Problem statement:
Reproduce only the lines below from the line containing "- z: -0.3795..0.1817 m" to the line containing "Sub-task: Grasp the", exactly as written, with both end lines kept. Omit the pictures.

______________________________

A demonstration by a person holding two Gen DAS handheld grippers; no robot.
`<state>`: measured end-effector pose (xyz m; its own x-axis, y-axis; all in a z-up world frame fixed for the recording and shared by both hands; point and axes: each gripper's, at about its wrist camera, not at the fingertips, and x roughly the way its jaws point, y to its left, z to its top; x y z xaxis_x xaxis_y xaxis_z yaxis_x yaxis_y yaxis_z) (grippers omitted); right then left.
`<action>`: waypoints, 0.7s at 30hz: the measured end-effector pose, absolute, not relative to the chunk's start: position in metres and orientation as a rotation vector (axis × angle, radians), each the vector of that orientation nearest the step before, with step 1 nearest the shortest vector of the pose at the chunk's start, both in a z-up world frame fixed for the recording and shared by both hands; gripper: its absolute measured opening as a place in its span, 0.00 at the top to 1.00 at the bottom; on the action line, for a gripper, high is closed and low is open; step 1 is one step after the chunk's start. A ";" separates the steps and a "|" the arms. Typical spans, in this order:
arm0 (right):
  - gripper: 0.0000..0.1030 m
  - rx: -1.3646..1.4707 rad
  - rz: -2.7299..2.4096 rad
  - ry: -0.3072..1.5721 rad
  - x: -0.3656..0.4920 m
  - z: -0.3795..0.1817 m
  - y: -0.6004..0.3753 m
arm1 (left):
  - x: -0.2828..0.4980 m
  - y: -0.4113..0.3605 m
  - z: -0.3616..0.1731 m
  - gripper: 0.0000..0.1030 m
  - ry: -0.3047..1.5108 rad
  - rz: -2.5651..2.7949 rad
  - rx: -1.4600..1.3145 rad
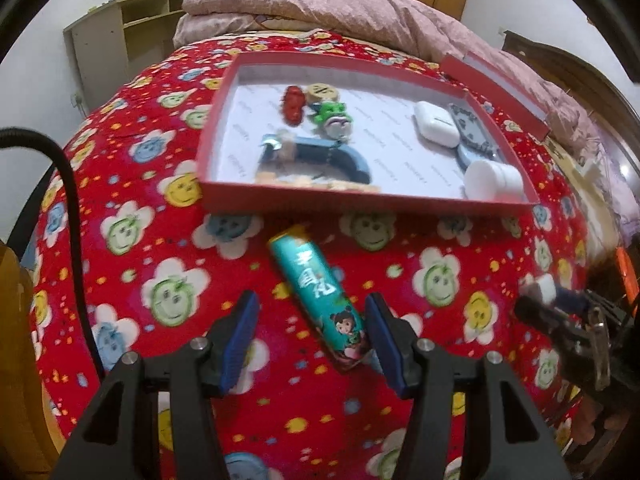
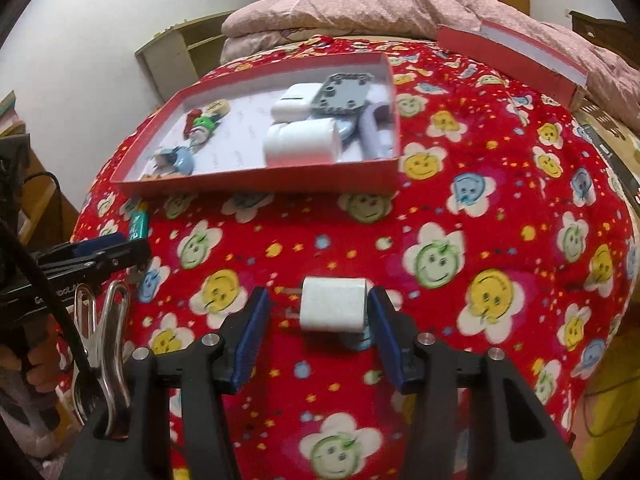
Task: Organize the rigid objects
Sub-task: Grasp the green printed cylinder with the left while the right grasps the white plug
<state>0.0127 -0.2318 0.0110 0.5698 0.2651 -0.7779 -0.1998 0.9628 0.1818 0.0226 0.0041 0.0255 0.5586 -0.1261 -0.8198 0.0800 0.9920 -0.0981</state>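
Two grippers are seen above a red blanket point(image 1: 132, 200) printed with smiling flowers. Between the blue pads of the left gripper point(image 1: 312, 340) a teal tube point(image 1: 320, 300) is found, lying flat on the blanket and tilted from 11 to 5 o'clock; its lower end lies just beside the right pad, while a clear gap is left at the left pad, so the jaws are held partly spread and nothing is clamped. A white plug adapter point(image 2: 334, 306) is framed by the right gripper point(image 2: 318, 324), its prongs pointing toward 9 o'clock; its right side is close to the right pad, contact cannot be told, and a gap is left at the left pad. At 12 o'clock from both grippers a red tray point(image 1: 360, 200) is placed, in which small toys, a white case and a white cylinder are gathered.
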 end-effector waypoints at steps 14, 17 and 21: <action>0.50 0.053 0.340 0.902 -0.003 0.020 -0.211 | 0.022 0.009 0.024 0.44 0.935 -0.125 -0.017; 0.49 0.031 0.296 0.886 -0.011 0.025 -0.214 | 0.021 0.006 0.023 0.50 0.916 -0.119 0.010; 0.48 0.043 0.279 0.890 -0.023 0.029 -0.220 | 0.020 0.009 0.022 0.62 0.900 -0.119 0.010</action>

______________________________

Exercise result:
  - z: -0.3795..0.1817 m
  - y: -0.6004..0.3753 m
arm1 (left):
  - x: -0.2828..0.4980 m
  - y: -0.4113..0.3605 m
  - z: -0.3616..0.1731 m
  - gripper: 0.0000..0.1030 m
  - ry: -0.3047..1.5108 rad
  - rz: -2.5651..2.7949 rad
  - rx: -1.4600..1.3145 rad
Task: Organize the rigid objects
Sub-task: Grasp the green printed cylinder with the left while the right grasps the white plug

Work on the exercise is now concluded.